*Extracted records:*
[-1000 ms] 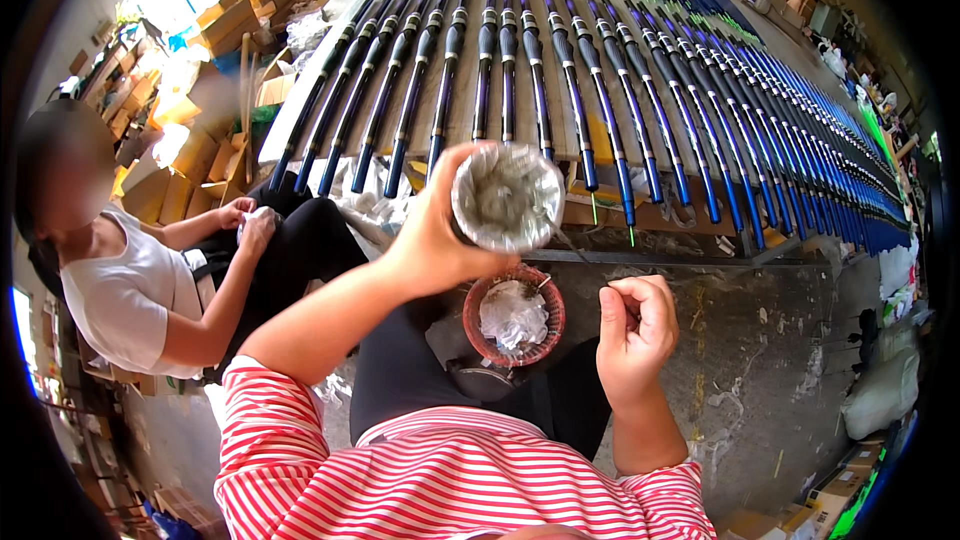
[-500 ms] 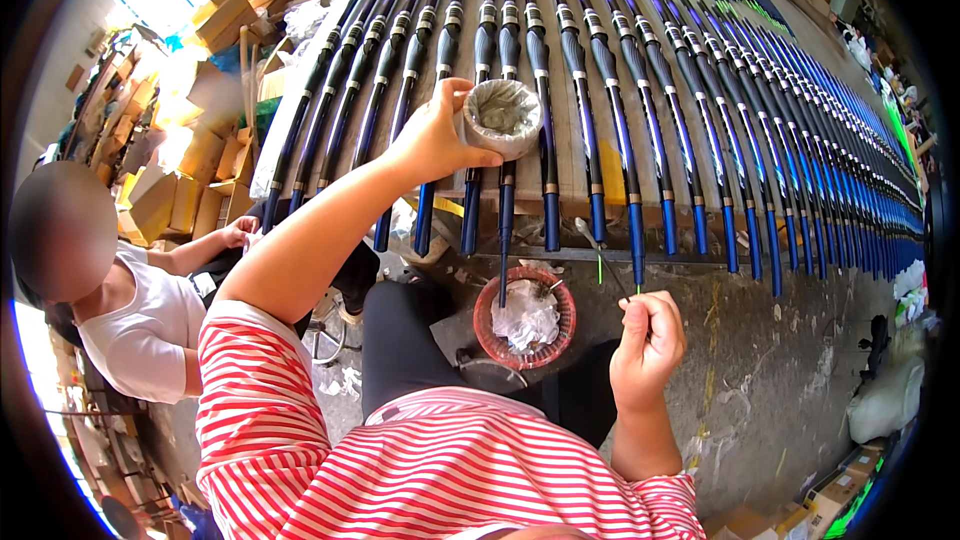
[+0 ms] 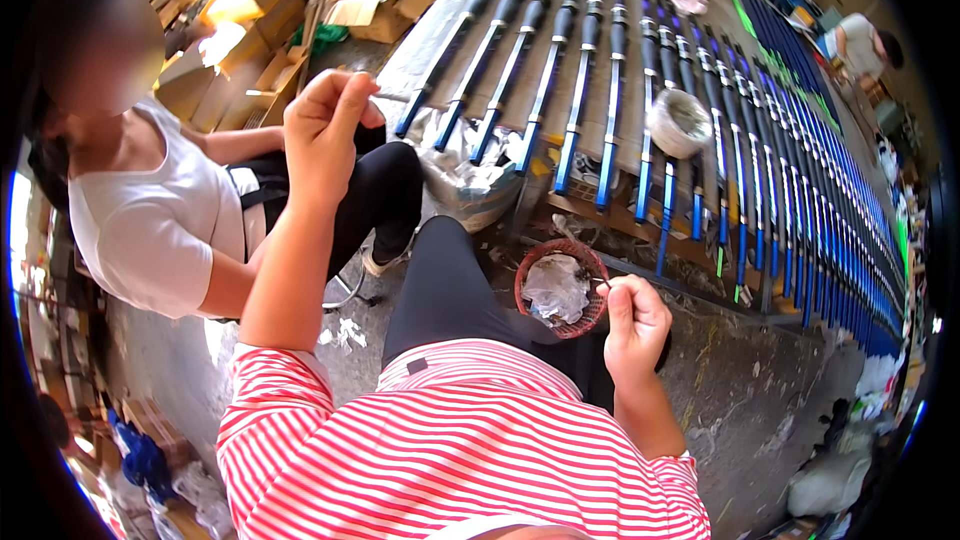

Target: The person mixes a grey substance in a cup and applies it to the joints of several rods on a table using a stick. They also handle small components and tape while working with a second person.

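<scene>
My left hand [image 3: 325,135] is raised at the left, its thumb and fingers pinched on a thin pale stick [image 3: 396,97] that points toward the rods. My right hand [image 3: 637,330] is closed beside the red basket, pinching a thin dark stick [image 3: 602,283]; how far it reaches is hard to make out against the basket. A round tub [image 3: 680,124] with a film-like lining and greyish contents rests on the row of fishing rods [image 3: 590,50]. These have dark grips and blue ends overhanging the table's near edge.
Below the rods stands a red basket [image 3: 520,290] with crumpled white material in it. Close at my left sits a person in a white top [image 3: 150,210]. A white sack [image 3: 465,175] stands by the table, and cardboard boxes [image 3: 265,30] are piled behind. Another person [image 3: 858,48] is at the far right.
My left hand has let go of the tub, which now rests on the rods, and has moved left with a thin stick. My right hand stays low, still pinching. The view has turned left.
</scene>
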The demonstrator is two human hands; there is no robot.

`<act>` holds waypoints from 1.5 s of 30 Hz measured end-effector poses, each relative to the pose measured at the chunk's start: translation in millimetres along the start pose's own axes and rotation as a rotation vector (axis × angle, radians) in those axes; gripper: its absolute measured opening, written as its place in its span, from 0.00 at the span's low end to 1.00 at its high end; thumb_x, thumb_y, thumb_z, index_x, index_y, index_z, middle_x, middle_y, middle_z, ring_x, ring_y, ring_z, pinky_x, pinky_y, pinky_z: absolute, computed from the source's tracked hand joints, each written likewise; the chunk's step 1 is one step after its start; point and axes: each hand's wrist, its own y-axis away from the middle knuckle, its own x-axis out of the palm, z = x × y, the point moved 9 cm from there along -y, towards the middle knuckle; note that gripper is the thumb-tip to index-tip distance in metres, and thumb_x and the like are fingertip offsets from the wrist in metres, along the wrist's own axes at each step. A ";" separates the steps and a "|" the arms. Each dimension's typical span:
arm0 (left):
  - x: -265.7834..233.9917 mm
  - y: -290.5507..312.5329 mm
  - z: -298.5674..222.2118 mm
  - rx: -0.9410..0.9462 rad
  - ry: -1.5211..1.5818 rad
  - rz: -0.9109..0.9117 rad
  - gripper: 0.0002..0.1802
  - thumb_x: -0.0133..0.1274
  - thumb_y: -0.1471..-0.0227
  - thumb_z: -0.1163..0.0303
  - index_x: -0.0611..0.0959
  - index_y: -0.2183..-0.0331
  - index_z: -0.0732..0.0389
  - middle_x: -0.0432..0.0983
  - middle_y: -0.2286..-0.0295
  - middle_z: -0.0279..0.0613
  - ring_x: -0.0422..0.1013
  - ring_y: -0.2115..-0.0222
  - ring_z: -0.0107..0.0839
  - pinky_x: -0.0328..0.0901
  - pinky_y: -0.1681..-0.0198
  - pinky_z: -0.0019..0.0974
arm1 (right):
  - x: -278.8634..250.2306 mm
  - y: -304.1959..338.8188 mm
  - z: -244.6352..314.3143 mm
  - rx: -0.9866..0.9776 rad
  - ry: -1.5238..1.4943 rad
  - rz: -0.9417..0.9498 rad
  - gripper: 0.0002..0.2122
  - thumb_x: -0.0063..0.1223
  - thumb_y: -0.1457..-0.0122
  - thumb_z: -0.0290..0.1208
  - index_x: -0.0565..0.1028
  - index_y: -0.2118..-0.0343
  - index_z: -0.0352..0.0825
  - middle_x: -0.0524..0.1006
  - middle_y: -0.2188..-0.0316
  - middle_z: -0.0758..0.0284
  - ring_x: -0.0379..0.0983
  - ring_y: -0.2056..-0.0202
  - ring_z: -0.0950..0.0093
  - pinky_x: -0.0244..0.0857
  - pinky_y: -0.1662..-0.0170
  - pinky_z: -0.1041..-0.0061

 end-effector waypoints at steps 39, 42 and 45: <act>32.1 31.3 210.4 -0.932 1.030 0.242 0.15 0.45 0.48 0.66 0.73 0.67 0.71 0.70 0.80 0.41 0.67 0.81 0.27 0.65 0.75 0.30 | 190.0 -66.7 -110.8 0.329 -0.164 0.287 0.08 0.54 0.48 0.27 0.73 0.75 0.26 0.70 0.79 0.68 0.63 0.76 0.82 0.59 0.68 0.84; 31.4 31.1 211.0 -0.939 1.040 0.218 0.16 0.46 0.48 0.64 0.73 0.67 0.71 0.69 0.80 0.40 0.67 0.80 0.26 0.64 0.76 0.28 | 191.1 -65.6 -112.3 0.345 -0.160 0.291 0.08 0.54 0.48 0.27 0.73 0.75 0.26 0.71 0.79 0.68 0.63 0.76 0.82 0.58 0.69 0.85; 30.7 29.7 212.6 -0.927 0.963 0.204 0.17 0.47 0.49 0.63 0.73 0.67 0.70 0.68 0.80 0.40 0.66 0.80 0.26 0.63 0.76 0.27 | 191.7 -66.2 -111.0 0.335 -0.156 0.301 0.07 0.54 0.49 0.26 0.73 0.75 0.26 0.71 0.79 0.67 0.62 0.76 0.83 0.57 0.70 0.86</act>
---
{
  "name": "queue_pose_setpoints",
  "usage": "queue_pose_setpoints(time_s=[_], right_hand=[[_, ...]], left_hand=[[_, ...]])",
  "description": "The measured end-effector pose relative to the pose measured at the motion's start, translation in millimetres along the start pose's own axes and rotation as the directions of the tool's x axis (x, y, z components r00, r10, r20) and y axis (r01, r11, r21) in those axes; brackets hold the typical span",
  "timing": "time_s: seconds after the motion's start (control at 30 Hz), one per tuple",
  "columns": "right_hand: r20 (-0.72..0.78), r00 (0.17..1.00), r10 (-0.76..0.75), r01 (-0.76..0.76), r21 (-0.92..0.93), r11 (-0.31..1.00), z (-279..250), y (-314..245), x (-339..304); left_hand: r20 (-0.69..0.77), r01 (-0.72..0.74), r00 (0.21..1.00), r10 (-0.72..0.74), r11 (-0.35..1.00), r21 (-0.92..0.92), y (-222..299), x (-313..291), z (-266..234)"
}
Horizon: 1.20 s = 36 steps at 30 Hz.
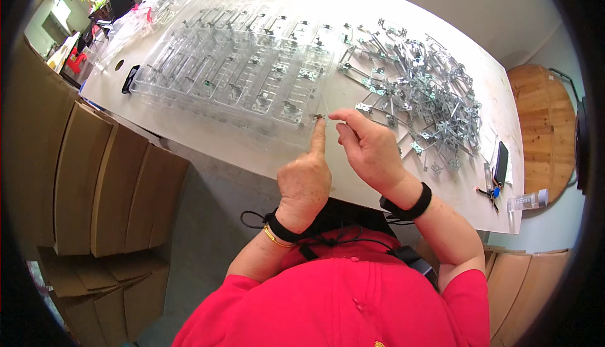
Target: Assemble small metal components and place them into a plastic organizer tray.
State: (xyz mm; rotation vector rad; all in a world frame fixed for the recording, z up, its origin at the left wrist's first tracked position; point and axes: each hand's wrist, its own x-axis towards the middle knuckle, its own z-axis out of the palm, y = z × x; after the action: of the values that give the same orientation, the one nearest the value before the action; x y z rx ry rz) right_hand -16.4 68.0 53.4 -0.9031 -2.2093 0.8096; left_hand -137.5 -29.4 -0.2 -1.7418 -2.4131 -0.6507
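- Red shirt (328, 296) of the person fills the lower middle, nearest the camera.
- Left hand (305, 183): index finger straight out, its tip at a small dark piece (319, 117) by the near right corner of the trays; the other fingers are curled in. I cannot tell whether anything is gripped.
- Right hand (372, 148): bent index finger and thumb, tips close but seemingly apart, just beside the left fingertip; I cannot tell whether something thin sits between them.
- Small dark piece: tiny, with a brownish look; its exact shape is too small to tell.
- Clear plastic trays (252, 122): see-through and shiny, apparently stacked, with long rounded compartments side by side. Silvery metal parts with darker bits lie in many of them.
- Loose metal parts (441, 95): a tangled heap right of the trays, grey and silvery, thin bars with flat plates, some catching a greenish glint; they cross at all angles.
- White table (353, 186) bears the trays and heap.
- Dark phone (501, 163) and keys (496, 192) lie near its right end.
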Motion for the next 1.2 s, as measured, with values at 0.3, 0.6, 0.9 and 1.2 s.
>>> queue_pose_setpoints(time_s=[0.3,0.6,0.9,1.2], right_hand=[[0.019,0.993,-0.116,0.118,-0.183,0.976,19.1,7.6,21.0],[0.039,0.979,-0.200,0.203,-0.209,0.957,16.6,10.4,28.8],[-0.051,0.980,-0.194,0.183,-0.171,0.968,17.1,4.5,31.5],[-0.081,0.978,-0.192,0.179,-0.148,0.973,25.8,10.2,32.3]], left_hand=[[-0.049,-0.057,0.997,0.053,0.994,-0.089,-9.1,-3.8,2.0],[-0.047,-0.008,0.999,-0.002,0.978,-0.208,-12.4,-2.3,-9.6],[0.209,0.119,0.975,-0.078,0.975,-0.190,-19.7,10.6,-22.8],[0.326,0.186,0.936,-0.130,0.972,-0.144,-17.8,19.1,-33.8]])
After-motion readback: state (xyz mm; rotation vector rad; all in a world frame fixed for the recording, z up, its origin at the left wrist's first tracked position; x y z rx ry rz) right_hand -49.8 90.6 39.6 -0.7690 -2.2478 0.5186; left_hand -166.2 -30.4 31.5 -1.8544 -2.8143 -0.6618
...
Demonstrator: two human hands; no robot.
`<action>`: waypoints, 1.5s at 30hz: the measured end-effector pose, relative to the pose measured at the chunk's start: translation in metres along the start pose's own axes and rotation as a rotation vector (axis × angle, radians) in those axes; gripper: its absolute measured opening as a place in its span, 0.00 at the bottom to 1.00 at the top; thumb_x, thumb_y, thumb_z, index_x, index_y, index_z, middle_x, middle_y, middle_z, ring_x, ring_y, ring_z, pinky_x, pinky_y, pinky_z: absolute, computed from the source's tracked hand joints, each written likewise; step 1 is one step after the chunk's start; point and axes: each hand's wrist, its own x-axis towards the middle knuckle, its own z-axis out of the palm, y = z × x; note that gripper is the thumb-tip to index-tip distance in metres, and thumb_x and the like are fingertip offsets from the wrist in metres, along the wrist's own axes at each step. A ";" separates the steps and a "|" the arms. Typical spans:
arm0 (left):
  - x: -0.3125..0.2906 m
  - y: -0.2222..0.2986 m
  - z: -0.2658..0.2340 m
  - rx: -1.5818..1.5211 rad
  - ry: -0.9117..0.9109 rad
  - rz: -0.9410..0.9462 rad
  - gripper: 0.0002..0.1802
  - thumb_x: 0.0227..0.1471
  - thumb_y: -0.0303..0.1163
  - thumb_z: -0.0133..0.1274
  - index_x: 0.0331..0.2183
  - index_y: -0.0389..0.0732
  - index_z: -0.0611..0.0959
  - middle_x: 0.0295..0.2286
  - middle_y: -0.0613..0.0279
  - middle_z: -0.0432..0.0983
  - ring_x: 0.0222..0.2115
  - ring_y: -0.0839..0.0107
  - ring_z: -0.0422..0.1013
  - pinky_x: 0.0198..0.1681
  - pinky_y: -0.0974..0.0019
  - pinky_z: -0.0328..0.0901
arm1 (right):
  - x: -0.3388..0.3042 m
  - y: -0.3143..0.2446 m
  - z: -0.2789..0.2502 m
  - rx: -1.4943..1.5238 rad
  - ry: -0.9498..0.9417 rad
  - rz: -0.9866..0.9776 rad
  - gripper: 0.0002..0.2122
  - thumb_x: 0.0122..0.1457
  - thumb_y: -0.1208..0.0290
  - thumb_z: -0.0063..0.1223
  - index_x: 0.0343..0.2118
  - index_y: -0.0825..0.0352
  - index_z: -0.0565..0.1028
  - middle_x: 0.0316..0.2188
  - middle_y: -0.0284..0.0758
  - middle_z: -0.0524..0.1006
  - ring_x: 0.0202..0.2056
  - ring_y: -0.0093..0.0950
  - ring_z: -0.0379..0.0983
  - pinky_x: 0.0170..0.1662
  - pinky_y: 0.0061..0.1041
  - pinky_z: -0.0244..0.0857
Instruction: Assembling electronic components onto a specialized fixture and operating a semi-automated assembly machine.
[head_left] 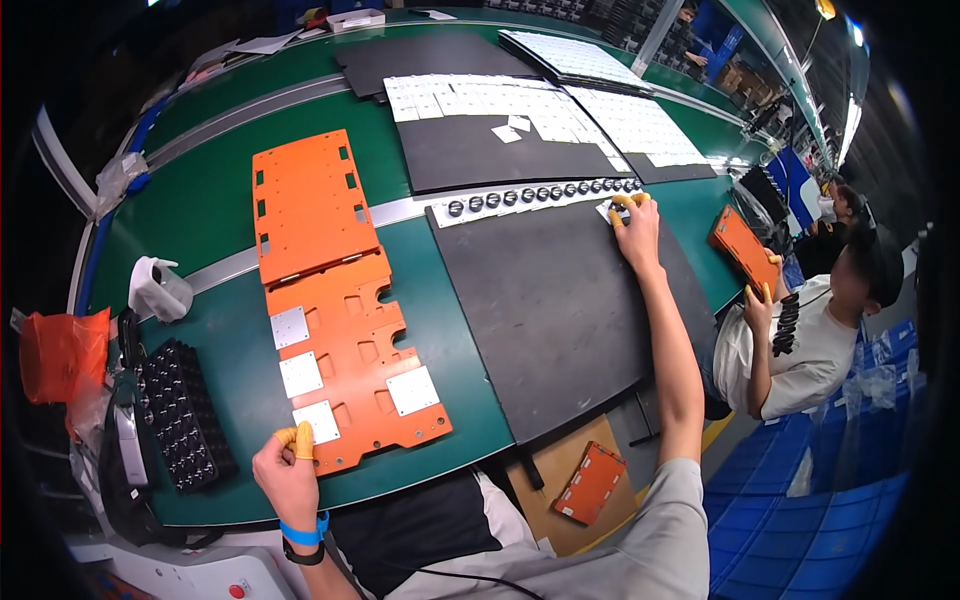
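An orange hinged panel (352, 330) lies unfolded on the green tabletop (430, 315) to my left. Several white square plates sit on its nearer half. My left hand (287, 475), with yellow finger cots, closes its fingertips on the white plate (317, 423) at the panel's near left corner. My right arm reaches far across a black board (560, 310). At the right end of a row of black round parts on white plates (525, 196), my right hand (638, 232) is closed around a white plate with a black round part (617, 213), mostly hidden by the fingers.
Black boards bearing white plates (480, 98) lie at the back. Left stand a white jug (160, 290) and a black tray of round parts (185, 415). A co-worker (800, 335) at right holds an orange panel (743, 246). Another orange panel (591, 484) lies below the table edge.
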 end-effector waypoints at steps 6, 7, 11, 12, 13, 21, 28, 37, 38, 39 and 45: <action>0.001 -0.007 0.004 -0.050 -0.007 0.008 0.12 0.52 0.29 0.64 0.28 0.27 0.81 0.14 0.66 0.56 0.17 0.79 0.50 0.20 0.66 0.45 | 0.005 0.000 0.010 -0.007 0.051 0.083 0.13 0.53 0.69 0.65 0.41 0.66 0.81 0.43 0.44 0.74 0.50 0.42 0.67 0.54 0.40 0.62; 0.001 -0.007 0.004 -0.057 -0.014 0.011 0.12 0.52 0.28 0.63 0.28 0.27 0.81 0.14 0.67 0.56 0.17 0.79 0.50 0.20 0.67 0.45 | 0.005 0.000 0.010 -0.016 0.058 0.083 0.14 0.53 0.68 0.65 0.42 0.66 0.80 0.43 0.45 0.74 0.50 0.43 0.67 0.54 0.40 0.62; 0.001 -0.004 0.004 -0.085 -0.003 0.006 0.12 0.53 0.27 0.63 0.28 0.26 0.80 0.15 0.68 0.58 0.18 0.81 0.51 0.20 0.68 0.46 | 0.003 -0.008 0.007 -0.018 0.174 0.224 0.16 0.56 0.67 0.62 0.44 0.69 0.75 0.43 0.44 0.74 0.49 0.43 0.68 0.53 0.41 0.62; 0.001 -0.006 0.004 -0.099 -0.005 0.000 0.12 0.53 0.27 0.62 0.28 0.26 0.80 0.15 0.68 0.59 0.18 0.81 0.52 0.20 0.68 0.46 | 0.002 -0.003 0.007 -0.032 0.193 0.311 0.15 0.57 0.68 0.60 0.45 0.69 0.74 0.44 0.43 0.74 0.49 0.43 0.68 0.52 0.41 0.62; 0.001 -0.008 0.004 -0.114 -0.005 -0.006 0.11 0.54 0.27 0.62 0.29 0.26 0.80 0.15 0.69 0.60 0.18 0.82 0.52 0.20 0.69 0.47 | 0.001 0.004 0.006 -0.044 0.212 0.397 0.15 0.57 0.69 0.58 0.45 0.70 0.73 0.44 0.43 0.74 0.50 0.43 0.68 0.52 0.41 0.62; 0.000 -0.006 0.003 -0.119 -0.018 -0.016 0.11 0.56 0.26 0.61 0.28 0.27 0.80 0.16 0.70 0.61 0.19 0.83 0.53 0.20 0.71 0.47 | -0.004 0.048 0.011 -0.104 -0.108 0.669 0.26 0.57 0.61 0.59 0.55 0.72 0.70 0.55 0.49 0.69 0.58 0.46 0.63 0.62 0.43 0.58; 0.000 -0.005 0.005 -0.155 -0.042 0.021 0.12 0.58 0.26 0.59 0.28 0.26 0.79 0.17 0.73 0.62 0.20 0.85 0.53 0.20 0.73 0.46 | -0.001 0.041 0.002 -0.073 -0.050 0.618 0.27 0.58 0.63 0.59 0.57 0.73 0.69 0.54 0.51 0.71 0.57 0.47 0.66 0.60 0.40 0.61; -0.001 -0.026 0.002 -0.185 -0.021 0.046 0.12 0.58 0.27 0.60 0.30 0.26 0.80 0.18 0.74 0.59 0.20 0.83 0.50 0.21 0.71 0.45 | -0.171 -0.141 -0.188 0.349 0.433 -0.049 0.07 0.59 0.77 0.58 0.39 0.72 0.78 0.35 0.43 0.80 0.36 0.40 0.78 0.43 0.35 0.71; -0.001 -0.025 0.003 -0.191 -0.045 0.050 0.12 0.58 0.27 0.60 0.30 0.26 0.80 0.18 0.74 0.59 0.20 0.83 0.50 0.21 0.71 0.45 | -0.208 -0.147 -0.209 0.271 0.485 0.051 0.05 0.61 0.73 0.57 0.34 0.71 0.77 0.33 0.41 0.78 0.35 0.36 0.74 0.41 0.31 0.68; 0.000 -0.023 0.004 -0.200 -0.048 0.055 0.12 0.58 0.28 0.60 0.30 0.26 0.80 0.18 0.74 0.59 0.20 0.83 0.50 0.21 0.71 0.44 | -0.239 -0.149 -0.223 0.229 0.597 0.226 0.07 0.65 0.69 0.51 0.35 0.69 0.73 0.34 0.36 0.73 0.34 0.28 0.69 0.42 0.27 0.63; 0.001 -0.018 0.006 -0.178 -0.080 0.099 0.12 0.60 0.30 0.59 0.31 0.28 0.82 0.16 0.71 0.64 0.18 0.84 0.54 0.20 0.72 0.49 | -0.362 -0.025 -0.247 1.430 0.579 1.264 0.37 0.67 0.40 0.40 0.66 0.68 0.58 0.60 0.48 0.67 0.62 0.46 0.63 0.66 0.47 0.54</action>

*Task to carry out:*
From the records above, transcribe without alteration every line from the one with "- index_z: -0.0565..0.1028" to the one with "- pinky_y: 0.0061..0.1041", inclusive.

*Problem solution:*
  - index_z: -0.0565..0.1028
  - middle_x: 0.0316..0.2188
  - middle_y: -0.0284..0.0758
  - middle_z: -0.0524..0.1006
  - ring_x: 0.0202..0.2056
  - ring_y: -0.0093..0.0950
  - ring_z: -0.0379..0.0983
  - pinky_x: 0.0170..0.1662
  - pinky_y: 0.0061..0.1041

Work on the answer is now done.